Other Cybersecurity Resources: Medical Device Manufacturer Best Practices
HTM professionals should use these documents for awareness of what best practices Medical Device Manufacturers are working towards. This can help HTM professionals better manage their cybersecurity risks.
- AAMI TIR97:2019 - Principles for Medical Deice Security-Postmarket risk management for Device Manufacturers: This technical information report (TIR) provides guidance on methods to perform postmarket security risk management for a medical device in the context of the Safety Risk Management process required by ISO 14971.

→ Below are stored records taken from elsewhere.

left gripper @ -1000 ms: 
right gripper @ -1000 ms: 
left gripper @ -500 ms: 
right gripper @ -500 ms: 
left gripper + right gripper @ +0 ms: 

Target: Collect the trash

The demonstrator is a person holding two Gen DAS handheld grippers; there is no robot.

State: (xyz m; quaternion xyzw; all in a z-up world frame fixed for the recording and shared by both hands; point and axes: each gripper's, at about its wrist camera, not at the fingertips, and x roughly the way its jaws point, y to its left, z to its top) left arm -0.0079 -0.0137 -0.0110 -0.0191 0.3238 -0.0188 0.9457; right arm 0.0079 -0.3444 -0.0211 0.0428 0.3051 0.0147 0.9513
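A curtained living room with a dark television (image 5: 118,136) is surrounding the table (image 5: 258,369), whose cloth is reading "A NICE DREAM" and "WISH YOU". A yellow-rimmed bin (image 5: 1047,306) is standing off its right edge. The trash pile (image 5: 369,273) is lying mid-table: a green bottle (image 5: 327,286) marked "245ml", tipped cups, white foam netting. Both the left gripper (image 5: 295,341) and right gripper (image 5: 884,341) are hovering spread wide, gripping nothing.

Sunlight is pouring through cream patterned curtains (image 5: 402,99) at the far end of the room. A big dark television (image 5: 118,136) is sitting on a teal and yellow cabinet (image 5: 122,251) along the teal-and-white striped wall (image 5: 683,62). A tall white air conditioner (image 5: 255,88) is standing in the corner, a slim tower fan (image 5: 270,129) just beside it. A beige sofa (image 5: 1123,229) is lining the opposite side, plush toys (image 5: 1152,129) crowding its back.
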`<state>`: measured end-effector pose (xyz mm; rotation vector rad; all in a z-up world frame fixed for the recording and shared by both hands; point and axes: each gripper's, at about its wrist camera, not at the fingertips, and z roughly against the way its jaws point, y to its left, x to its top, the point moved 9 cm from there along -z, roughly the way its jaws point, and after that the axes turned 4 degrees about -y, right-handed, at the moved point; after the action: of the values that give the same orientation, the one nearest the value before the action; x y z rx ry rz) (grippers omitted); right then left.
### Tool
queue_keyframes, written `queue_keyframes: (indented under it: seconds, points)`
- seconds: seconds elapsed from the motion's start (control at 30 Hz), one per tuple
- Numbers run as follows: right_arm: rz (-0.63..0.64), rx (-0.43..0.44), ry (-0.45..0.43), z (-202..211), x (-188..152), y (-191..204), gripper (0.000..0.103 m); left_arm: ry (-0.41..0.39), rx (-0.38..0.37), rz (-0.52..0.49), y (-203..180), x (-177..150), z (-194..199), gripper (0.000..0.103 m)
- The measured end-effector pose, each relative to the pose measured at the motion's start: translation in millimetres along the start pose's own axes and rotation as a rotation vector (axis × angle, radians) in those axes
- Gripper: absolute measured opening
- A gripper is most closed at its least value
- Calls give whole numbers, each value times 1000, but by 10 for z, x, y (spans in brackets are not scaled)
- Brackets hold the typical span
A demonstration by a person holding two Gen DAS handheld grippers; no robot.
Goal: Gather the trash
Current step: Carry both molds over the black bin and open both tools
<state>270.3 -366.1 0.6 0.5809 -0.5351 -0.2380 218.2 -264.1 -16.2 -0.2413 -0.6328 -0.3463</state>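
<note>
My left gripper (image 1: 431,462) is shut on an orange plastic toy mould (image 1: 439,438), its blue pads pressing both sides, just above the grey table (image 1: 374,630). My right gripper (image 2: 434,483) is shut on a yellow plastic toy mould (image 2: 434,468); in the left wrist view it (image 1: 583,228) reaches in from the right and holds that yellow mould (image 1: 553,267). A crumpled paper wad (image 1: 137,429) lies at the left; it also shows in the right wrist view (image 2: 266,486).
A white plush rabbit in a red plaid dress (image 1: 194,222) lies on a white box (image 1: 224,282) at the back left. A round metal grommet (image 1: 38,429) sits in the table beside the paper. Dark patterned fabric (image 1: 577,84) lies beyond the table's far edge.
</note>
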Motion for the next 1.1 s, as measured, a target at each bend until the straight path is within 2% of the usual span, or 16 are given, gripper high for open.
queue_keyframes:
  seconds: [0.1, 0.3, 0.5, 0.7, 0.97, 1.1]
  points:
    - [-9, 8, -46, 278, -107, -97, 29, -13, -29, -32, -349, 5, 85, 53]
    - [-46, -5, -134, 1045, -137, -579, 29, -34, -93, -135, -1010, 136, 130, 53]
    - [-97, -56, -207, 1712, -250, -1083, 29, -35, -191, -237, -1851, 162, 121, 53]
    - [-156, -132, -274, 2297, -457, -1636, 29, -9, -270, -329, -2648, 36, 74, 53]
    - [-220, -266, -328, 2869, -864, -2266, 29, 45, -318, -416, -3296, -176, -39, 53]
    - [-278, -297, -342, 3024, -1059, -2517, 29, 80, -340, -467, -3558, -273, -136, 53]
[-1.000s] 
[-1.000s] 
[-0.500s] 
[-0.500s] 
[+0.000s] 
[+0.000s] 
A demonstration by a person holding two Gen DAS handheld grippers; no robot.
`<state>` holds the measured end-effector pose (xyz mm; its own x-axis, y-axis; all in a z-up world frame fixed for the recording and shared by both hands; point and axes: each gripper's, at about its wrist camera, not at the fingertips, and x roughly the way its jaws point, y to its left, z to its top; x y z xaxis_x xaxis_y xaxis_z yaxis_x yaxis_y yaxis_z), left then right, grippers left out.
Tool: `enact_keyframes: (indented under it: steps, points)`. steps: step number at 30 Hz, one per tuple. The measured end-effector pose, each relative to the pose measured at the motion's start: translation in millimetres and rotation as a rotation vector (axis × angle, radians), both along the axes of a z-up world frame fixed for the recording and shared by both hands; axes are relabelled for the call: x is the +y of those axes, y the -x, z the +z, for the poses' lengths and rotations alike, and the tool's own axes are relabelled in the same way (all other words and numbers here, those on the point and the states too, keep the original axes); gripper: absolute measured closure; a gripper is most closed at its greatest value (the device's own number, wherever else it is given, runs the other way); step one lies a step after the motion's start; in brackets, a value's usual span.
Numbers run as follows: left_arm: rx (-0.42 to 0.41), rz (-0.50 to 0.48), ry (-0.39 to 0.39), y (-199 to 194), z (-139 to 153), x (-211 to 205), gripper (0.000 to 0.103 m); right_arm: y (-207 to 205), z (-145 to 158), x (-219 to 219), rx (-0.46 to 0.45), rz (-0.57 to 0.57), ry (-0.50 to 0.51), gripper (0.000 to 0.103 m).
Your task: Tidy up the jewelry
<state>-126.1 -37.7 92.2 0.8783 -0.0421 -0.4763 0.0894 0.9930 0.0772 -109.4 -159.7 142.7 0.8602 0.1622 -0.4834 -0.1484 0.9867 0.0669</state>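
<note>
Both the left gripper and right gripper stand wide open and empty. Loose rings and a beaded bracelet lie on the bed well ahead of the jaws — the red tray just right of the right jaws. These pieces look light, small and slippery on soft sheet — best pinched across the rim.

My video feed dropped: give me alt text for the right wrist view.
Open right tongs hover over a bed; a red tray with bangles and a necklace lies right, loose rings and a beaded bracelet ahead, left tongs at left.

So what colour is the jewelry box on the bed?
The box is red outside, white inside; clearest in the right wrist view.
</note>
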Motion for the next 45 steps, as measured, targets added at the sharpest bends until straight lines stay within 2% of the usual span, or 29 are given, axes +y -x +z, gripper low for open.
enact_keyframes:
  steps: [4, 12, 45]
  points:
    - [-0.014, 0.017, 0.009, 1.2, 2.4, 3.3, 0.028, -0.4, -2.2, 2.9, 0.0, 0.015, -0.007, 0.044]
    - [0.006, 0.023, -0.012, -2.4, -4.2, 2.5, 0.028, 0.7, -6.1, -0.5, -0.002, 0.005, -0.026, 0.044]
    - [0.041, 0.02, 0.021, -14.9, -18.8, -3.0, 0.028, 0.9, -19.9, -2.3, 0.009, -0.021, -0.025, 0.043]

- AAMI TIR57:2016 - Principles for Medical Device Security-Risk Management: This TIR provides guidance on methods to perform information security risk management for a medical device in the context of the Safety Risk Management process required by ISO 14971. The TIR incorporates the expanded view of risk management from IEC 80001-1 by incorporating the same key properties of Safety, Effectiveness, and Data & Systems Security with Annexes that provide process details and illustrative examples.
- FDA Postmarket Management of Cybersecurity in Medical Devices: This document includes issued guidance from the Food and Drug Administration (FDA) to inform industry and FDA staff of the Agency’s recommendations for managing postmarket cybersecurity vulnerabilities for marketed and distributed medical devices. Hospitals should use this resource as a guide to ask medical device manufacturers how they comply with the FDA guidance.